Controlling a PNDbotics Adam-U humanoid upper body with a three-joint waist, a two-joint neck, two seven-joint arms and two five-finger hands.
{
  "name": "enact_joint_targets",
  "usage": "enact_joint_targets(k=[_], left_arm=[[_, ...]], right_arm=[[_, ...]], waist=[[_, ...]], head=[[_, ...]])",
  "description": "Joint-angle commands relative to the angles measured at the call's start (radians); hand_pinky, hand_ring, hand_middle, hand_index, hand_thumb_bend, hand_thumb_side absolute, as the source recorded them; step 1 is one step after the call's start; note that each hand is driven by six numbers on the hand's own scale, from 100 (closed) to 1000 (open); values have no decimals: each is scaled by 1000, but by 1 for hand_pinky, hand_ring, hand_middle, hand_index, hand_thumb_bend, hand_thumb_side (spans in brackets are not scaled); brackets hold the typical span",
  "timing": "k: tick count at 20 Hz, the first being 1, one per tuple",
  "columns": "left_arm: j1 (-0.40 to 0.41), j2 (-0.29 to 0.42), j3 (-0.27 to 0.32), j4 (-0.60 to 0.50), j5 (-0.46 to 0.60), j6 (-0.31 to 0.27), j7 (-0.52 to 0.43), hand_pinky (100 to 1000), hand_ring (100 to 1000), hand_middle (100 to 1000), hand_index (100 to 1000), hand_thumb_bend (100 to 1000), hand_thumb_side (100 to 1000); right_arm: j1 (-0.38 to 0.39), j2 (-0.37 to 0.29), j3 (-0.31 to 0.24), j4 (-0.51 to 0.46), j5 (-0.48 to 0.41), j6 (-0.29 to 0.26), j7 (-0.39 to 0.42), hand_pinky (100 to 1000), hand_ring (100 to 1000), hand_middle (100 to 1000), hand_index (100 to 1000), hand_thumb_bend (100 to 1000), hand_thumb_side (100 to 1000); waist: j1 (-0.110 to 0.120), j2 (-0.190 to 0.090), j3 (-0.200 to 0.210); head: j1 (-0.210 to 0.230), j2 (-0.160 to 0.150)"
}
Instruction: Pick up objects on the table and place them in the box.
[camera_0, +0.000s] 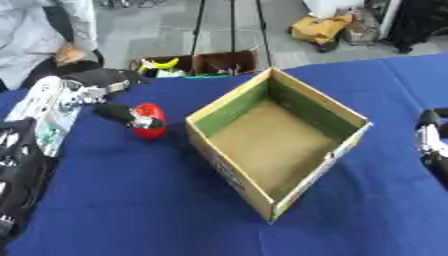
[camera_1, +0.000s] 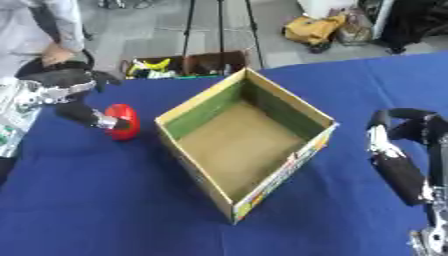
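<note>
Cardboard box (camera_0: 276, 145): centre of frame, left eye view, open-topped, empty, on blue table (camera_0: 131, 200).

Red object (camera_0: 150, 121): left of centre, just beside the box's left corner; rounded, glossy. Likely rigid, light and somewhat slippery; best taken across its widest part.

Left hand (camera_0: 118, 113): upper left, dark fingers touching the red object's near side; whether they curl round it cannot be told.

Crate (camera_0: 197, 64): upper centre, beyond the table edge, holding something yellow.

Right eye view. Right hand (camera_1: 398, 162): right edge, well apart from the box, fingers hanging fairly straight, holding nothing.
</note>
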Motion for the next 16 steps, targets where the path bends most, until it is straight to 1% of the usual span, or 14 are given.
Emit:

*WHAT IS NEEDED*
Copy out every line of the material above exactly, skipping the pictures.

*SOLUTION*
Controlling a PNDbotics Adam-U humanoid upper body with a three-joint waist, a two-joint neck, two seven-joint arms and two five-finger hands.
{
  "name": "enact_joint_targets",
  "usage": "enact_joint_targets(k=[_], left_arm=[[_, ...]], right_arm=[[_, ...]], waist=[[_, ...]], head=[[_, ...]])",
  "description": "Joint-angle commands relative to the angles measured at the call's start (radians); hand_pinky, hand_ring, hand_middle, hand_index, hand_thumb_bend, hand_thumb_side absolute, as the source recorded them; step 1 is one step after the call's start; note that each hand is driven by six numbers on the hand's own scale, from 100 (closed) to 1000 (open); values have no decimals: each is scaled by 1000, but by 1 for hand_pinky, hand_ring, hand_middle, hand_index, hand_thumb_bend, hand_thumb_side (spans in brackets are not scaled); brackets hold the typical span",
  "timing": "k: tick count at 20 Hz, the first being 1, one per tuple",
  "columns": "left_arm: j1 (-0.40 to 0.41), j2 (-0.29 to 0.42), j3 (-0.27 to 0.32), j4 (-0.60 to 0.50), j5 (-0.46 to 0.60), j6 (-0.31 to 0.27), j7 (-0.52 to 0.43), hand_pinky (100 to 1000), hand_ring (100 to 1000), hand_middle (100 to 1000), hand_index (100 to 1000), hand_thumb_bend (100 to 1000), hand_thumb_side (100 to 1000); right_arm: j1 (-0.38 to 0.39), j2 (-0.37 to 0.29), j3 (-0.31 to 0.24), j4 (-0.51 to 0.46), j5 (-0.48 to 0.41), j6 (-0.29 to 0.26), j7 (-0.39 to 0.42), hand_pinky (100 to 1000), hand_ring (100 to 1000), hand_middle (100 to 1000), hand_index (100 to 1000), hand_thumb_bend (100 to 1000), hand_thumb_side (100 to 1000); waist: j1 (-0.110 to 0.120), j2 (-0.190 to 0.090), j3 (-0.200 to 0.210); head: j1 (-0.210 to 0.230), j2 (-0.160 to 0.150)"
}
Instruction: Pick up objects on the table and place them in the box.
[camera_0, +0.000s] 
[camera_1, +0.000s] 
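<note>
Cardboard box (camera_0: 276, 145): centre of frame, left eye view, open-topped, empty, on blue table (camera_0: 131, 200).

Red object (camera_0: 150, 121): left of centre, just beside the box's left corner; rounded, glossy. Likely rigid, light and somewhat slippery; best taken across its widest part.

Left hand (camera_0: 118, 113): upper left, dark fingers touching the red object's near side; whether they curl round it cannot be told.

Crate (camera_0: 197, 64): upper centre, beyond the table edge, holding something yellow.

Right eye view. Right hand (camera_1: 398, 162): right edge, well apart from the box, fingers hanging fairly straight, holding nothing.
</note>
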Motion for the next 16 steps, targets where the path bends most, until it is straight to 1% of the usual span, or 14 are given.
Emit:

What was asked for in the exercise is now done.